Please restate the material below word for word, from the first line through the one that contains "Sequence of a", inclusive.
■ ■ ■ ■
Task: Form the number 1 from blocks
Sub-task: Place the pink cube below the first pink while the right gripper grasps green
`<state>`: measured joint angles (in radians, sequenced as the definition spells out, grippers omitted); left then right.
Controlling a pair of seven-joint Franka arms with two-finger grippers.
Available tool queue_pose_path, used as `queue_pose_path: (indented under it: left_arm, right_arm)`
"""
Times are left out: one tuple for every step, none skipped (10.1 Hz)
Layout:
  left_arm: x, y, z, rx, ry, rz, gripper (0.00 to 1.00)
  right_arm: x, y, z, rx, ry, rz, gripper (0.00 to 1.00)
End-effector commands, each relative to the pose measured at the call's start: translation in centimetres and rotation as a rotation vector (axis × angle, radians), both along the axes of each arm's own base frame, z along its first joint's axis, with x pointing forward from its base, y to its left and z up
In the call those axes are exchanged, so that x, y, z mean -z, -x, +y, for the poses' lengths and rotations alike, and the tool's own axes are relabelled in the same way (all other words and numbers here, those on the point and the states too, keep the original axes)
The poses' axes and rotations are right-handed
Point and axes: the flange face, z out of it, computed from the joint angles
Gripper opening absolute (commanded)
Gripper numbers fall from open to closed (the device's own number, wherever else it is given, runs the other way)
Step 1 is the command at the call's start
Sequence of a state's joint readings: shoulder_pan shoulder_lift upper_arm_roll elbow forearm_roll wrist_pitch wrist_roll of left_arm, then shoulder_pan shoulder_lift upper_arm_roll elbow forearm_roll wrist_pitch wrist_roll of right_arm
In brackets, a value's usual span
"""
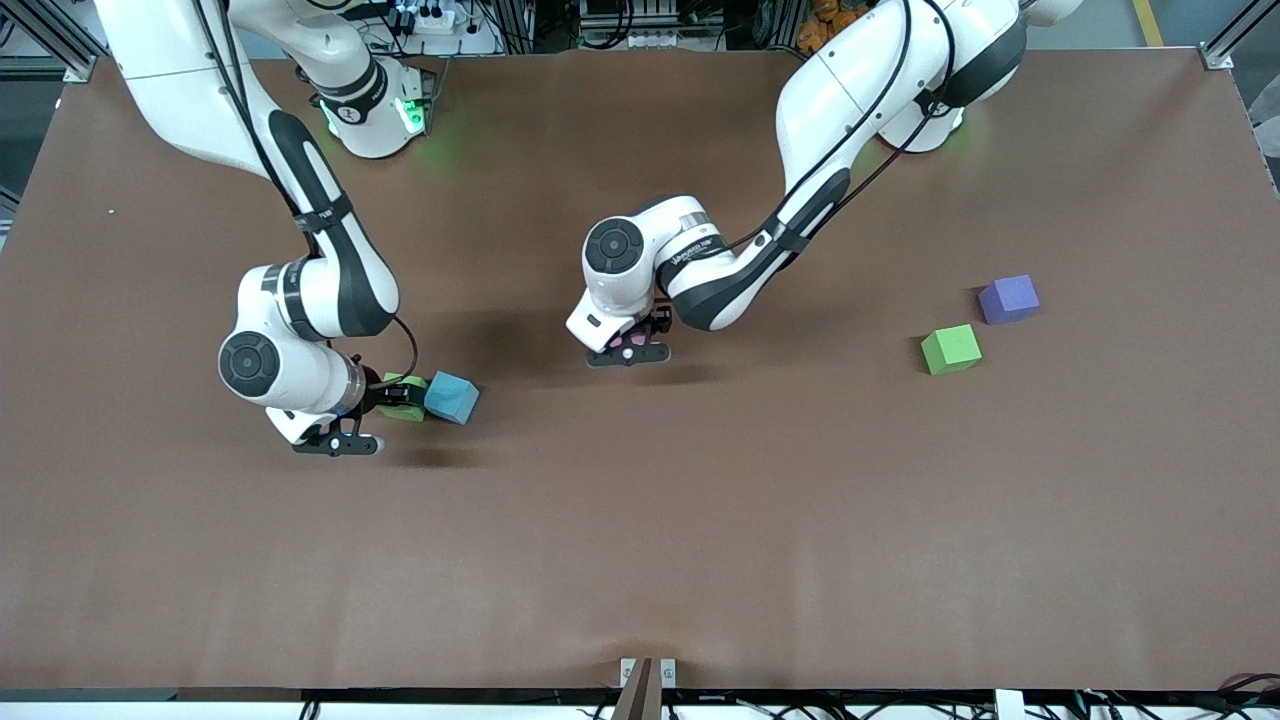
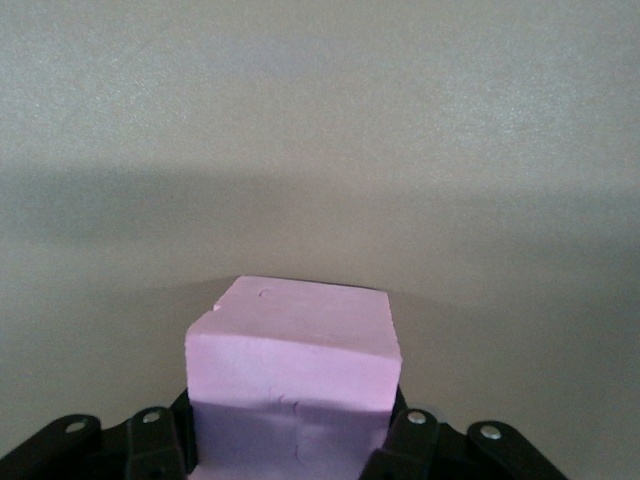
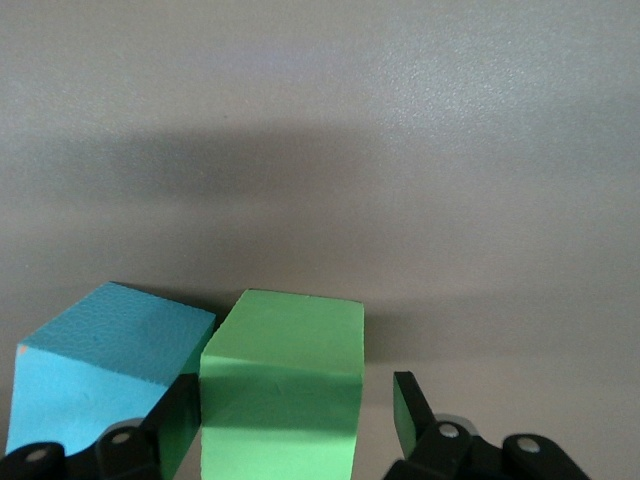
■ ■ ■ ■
• _RESPONSE BOX_:
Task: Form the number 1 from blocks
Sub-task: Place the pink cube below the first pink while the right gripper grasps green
`<state>`: measured joint angles (in radians, sequenced as the definition spells out, grippers omitted); left then right.
Controlling a pair of seven-joint Franka arms with two-finger grippers.
Available tool queue_pose_path, used as `queue_pose_path: (indented under it: left_arm, right_arm)`
"""
Times are left out: one tuple for every step, none skipped (10.1 Hz)
Layout:
  left_arm: x, y, z, rx, ry, rz, gripper (0.00 to 1.00)
  right_arm: x, y, z, rx, ry, rz, gripper (0.00 to 1.00)
End-effector commands, each relative to the pose measured at the call's start: translation in centimetres and rotation as a rotation vector (axis × angle, radians), both along the axes of each arm's own base frame, z along its first joint's axis, with x pointing forward from its base, y to its left and z up
In the call those axes are exchanged, so that x, y, z mean -z, -x, +y, for the poses' lengths and rotations alike, and the tool's own axes are relabelled in the same way (all other words and numbers here, those on the point and the states too, keep the original axes)
The poses' axes and rotations are right-handed
Point and axes: the flange face, z out of it, computed from the joint angles
Gripper opening absolute (commanded)
Gripper numbers fall from open to closed (the device's own number, wherever else it is given, runs the other way)
Step 1 is the command at the call's start
Sequence of a state's joint readings: shoulder_pan shoulder_lift upper_arm_roll elbow forearm_roll wrist_pitch wrist_roll of left_arm, then shoulder_pan shoulder_lift upper_arm_roll elbow forearm_roll wrist_pitch wrist_roll of right_arm

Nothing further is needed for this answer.